Относиться к этому можно было по-разному: верить — не верить, откликаться на него — не откликаться, жалеть его — не жалеть, быть искренним или притворяться, насколько позволяла его проницательность; нельзя было делать лишь одного — принимать всё это за слабость, беспомощность, беззащитность и пытаться воспользоваться этим.
— Ты извык всё делати так, яко было тебе удобно, — продолжал Епифаний прежним тоном — строго, твёрдо, но не резко, не гневно, умело удерживаясь на той последней грани, которая отделяет упрёк от обличения. Слово трогает разум, тон — душу. Противостоять такому союзу ему было не под силу, и он не трогал души. — Ты и жил тако, и верил. А научители твои, в уподобаиии рьянясь[213], потакали тебе. Ты погрязал в грехе, в стыдодеяниях, в страстях долевлекущих, а они твердили тебе: молись — и всё простится.
Прорвись в голосе Епифания хоть один-единственный резкий звук, хоть одно-единственное обличительное восклицание — и Иван вряд ли бы дал ему договорить, ведь Епифаний преступал уже все пределы дозволенного. Такое Иван позволял лишь себе самому — в порывах самобичевания. Но Епифаний не забывался ни на мгновение, зная, что он сейчас — как перед остриём меча, приставленного к его груди.
— ...Аз же реку: несть! Не молитвы спасут, но дух предвечный и свет, которые от божества. Открыти в себе их и познати — сие убо и есть воля Отца Небесного и единый путь ко спасению. Написано: кто не родится от воды и духа, не может внити в царствие Божие. Ещё написано: рождённое от плоти есть плоть, а рождённое от духа есть дух. Задумайся, о чём сии слова? На что указуют они?
Иван, до сих пор почти не сводивший глаз с Епифания, потупился. Должно быть, и вправду задумался. И хотел задуматься. Не могло ведь такого быть, чтоб услышанное не вызвало в нём, помимо протеста и страха, ещё и желания вникнуть, разобраться в этом своим умом, хотя ему сейчас явно было не до того. Не о церковном предпочёл бы он сейчас говорить, а о мирском. Оно, мирское, не дало ему нынче сомкнуть глаз.
Задумался Иван. Но Епифаний тут же прервал его раздумья: у него давно был готов ответ.
— На то указуют сии слова, что все люди разделены изначально. В одних пребывает частица Божественного духа — и сии суть избранные. Остальные закоснены во плоти. Они — животные в образе человеков. Адам съел плод древа, которое порождает животных.

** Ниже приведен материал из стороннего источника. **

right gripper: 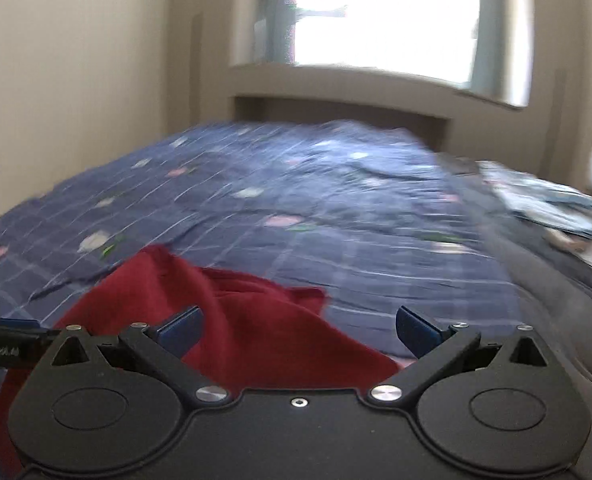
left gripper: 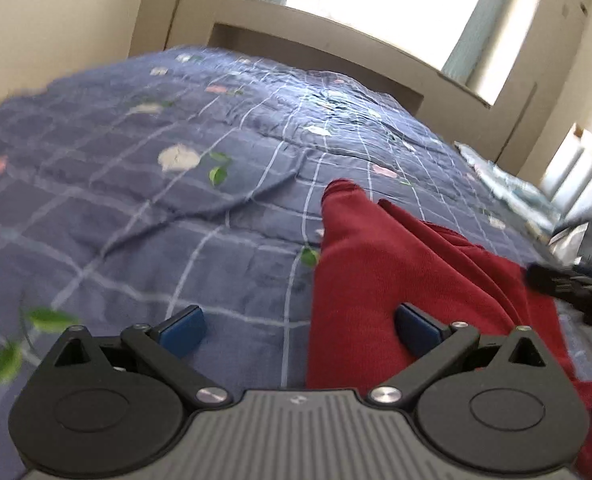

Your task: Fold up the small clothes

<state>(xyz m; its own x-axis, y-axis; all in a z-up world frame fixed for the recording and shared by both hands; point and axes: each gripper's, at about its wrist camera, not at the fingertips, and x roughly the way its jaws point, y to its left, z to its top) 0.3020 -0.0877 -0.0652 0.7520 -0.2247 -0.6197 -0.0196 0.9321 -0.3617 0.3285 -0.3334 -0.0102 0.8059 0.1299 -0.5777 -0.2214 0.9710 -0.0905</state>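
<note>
The garment (left gripper: 396, 280) lies on the bed (left gripper: 136, 208), at lower right of the left wrist frame and lower left of the right wrist frame (right gripper: 232, 320). The headboard (left gripper: 316, 60) stands behind the bed, with the window (right gripper: 384, 12) above it. Folded bedding (right gripper: 544, 204) lies at the bed's right edge.

Left gripper (left gripper: 301, 330): jaws spread wide, the 2 blue pads (left gripper: 184, 330) well apart, nothing between them; held low, pointing forward and level. Right gripper (right gripper: 299, 330): jaws equally wide, 2 blue pads (right gripper: 416, 332) apart, empty. The 2 grippers sit side by side: each shows as a dark blurred shape at the edge of the other's view.
</note>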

Иван побледнел, слушая это, и как-то весь сжался, напрягся, словно силился защититься от слов Епифания, не дать им проникнуть в свою душу ещё глубже, за тот рубеж, где кончалась его власть над собой. Он смотрел на него как на заклятого врага, но страх перед тем, в чём Епифаний мог оказаться правым, был сильней злобы, подавлял её, лишая его даже этого привычного оружия, которое выручало его во всех случаях жизни.